Biological and cultural differences affect the experience of pain, and misinformation and biases affect its treatment.

Ronald Wyatt, MD, MHA

It is estimated that more than 116 million Americans suffer from chronic pain, which costs $560 to $635 billion annually in medical treatment and lost productivity [1]. Although pain is a widespread problem, studies have found that chronic disease, psychological distress, Medicaid insurance, and lower education levels are associated with higher incidences of severe pain [2]. Undertreating pain can lead to adverse outcomes, including elevated heart rates after surgery and increased risk of myocardial infarction, ischemic stroke, and bleeding events as a result of elevated systemic vascular resistance and elevated levels of catecholamines [2]. Other consequences of uncontrolled pain include reduced mobility, loss of strength, sleep disturbances, immune system impairment, increased susceptibility to disease, and medication dependence [3].

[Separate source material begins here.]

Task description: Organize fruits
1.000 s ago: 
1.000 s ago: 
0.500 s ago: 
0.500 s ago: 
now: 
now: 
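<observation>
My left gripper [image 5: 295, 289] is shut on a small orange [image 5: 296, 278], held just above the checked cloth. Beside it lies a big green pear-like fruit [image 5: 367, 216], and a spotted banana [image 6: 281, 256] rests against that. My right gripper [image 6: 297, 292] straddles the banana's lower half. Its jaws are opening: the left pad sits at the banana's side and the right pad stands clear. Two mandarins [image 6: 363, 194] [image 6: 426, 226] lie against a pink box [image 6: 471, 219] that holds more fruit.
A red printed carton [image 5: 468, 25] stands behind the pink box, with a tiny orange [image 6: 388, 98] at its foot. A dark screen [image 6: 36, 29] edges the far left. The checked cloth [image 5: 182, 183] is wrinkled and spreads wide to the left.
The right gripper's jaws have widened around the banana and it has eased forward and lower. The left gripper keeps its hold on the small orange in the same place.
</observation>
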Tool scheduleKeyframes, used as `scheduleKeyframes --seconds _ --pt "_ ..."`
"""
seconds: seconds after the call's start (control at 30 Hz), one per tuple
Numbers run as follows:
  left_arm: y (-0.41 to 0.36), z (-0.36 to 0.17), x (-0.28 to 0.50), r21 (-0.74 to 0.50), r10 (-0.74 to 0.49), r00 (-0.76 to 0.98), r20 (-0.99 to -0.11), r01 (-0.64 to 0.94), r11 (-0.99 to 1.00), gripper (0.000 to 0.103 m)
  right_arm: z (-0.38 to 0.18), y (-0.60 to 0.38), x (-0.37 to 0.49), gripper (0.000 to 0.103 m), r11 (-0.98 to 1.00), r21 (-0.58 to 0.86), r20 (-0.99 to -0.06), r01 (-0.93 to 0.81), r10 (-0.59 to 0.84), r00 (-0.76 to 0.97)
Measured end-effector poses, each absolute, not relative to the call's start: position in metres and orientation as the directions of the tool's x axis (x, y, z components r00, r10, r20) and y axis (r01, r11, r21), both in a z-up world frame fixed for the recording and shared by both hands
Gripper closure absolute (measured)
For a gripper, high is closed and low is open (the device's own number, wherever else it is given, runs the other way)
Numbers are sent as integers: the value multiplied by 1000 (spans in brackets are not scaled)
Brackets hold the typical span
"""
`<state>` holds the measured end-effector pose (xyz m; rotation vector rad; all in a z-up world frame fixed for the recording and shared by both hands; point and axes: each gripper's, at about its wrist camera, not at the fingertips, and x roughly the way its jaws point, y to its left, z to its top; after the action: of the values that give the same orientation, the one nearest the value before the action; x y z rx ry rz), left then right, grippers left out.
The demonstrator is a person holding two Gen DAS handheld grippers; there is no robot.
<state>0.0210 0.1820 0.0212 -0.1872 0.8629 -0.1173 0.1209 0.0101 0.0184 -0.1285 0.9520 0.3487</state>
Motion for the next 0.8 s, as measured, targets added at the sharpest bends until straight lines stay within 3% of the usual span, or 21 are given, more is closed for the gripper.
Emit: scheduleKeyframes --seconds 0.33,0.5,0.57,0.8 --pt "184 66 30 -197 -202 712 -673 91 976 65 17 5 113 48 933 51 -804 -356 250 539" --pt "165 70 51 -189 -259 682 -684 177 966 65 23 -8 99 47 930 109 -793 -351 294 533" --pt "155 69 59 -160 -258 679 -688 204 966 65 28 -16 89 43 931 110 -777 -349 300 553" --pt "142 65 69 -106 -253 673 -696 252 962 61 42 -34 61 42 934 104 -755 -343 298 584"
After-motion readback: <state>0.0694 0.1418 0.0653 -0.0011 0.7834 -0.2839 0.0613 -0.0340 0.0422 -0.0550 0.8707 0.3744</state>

Despite the availability of effective pharmacologic and nonpharmacologic interventions and methods to manage pain, there is a significant gap between the evaluation and treatment of pain in white people and its evaluation and treatment in African American and Hispanic people [4]. Differences in pain treatment may be due to differences in needs—e.g., resulting from genetic differences—or to inequities—unfair differences in access or opportunity, e.g., unavailability of opioids in a neighborhood [2]. Another cause of differences in treatment may be a lack of awareness among clinicians and trainees of evidence-based guidelines.

Defining Pain

The American Academy of Pain Medicine classifies pain as acute or chronic. In acute pain, a “one-to-one relationship exists between injury and pain,” and the “pain is frequently short-lived and self-limiting” [5]. However, the pain “can become persistent and intractable if the underlying disease process or injury is chronic or incurable, or if the activation of pain is unavoidable, as in pain caused by movement or weight bearing in injuries of the spine or in diseases such as arthritis” [5]. Chronic pain is defined as pain that persists longer than three months [5]. Pain can be managed with a range or combination of treatments such as nonsteroidal anti-inflammatories (NSAIDs) and other nonopioid medications, physical therapy, psychological interventions, alternative medicine, referral to a specialist, or opioids.

Pharmacogenomics and Pain

A review of the literature on the influence of race or ethnicity on the pharmacokinetics of analgesics found that there may be differences in bioavailability, hepatic metabolism, renal secretion, protein binding, and distribution [6]. For this reason, a patient’s genetic makeup should be considered when prescribing medications that are known to be affected by genetic factors [6]. Research in the area is limited, but pharmacokinetic studies of codeine have demonstrated that 10 percent of the white population and 0.5 percent of the African American and Asian populations obtain no pain relief from codeine due to the lack of an enzyme needed for metabolism of codeine to morphine [6]. However, although pharmacogenomics has the potential to identify a particular analgesic that may not work in certain populations, more research is needed.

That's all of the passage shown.